◆ Problem to work on
Please copy the listing below in its entirety, without alteration.

◆ Data below
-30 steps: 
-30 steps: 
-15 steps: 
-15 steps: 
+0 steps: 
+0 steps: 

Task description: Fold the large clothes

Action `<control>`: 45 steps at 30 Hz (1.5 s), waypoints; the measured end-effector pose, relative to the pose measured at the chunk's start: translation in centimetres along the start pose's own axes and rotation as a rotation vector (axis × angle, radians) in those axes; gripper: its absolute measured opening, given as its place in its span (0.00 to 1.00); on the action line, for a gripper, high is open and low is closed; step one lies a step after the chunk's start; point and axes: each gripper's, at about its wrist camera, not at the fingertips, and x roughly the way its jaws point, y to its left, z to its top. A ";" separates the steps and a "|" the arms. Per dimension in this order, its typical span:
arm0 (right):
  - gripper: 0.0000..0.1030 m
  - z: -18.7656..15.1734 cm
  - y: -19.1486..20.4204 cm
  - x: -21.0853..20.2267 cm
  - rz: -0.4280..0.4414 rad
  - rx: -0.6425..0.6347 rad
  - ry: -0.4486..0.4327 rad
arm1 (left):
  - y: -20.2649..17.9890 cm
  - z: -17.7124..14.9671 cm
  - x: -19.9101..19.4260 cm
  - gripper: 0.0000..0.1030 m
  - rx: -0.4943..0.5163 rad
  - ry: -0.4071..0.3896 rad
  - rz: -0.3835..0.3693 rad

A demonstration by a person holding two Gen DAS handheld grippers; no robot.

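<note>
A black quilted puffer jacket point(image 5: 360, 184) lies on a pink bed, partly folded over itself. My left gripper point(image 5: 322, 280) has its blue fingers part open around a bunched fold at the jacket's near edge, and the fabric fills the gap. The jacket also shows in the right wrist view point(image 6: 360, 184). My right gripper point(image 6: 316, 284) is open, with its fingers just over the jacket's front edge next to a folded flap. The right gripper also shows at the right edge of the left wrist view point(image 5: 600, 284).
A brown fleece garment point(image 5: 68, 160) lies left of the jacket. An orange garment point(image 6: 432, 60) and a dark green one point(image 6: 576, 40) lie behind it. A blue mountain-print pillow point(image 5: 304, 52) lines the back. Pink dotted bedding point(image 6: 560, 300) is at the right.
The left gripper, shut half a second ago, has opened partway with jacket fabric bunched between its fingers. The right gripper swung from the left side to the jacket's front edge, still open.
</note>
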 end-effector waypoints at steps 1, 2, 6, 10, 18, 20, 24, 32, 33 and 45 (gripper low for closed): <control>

◆ Solution for this exercise
-30 steps: 
-30 steps: 
-15 steps: 
-15 steps: 
+0 steps: 
+0 steps: 

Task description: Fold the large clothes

Action `<control>`: 45 steps at 30 Hz (1.5 s), waypoints; the measured end-effector pose, relative to the pose measured at the chunk's start: translation in centimetres along the start pose's own axes and rotation as a rotation vector (axis × angle, radians) in those axes; gripper: its absolute measured opening, given as its place in its span (0.00 to 1.00); on the action line, for a gripper, high is open and low is closed; step one lies a step after the chunk's start; point and axes: each gripper's, at about its wrist camera, not at the fingertips, and x roughly the way its jaws point, y to its left, z to its top. A ";" separates the steps and a "|" the arms. Per dimension in this order, its typical span:
arm0 (right):
  - gripper: 0.0000..0.1030 m
  - z: -18.7656..15.1734 cm
  - y: -19.1486..20.4204 cm
  - x: -21.0853..20.2267 cm
  - rz: -0.4280..0.4414 rad
  - rx: -0.6425..0.6347 rad
  - ry: -0.4486..0.4327 rad
arm1 (left):
  - y: -20.2649..17.9890 cm
  - z: -17.7124..14.9671 cm
  - x: -19.9101..19.4260 cm
  - gripper: 0.0000..0.1030 m
  - rx: -0.4943..0.5163 rad
  - ry: -0.4071..0.3896 rad
  - rz: -0.3835..0.3693 rad

A demonstration by a person holding two Gen DAS handheld grippers; no robot.

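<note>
A black quilted puffer jacket point(image 5: 360, 184) lies on a pink bed, partly folded over itself. My left gripper point(image 5: 322, 280) has its blue fingers part open around a bunched fold at the jacket's near edge, and the fabric fills the gap. The jacket also shows in the right wrist view point(image 6: 360, 184). My right gripper point(image 6: 316, 284) is open, with its fingers just over the jacket's front edge next to a folded flap. The right gripper also shows at the right edge of the left wrist view point(image 5: 600, 284).
A brown fleece garment point(image 5: 68, 160) lies left of the jacket. An orange garment point(image 6: 432, 60) and a dark green one point(image 6: 576, 40) lie behind it. A blue mountain-print pillow point(image 5: 304, 52) lines the back. Pink dotted bedding point(image 6: 560, 300) is at the right.
The left gripper, shut half a second ago, has opened partway with jacket fabric bunched between its fingers. The right gripper swung from the left side to the jacket's front edge, still open.
</note>
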 end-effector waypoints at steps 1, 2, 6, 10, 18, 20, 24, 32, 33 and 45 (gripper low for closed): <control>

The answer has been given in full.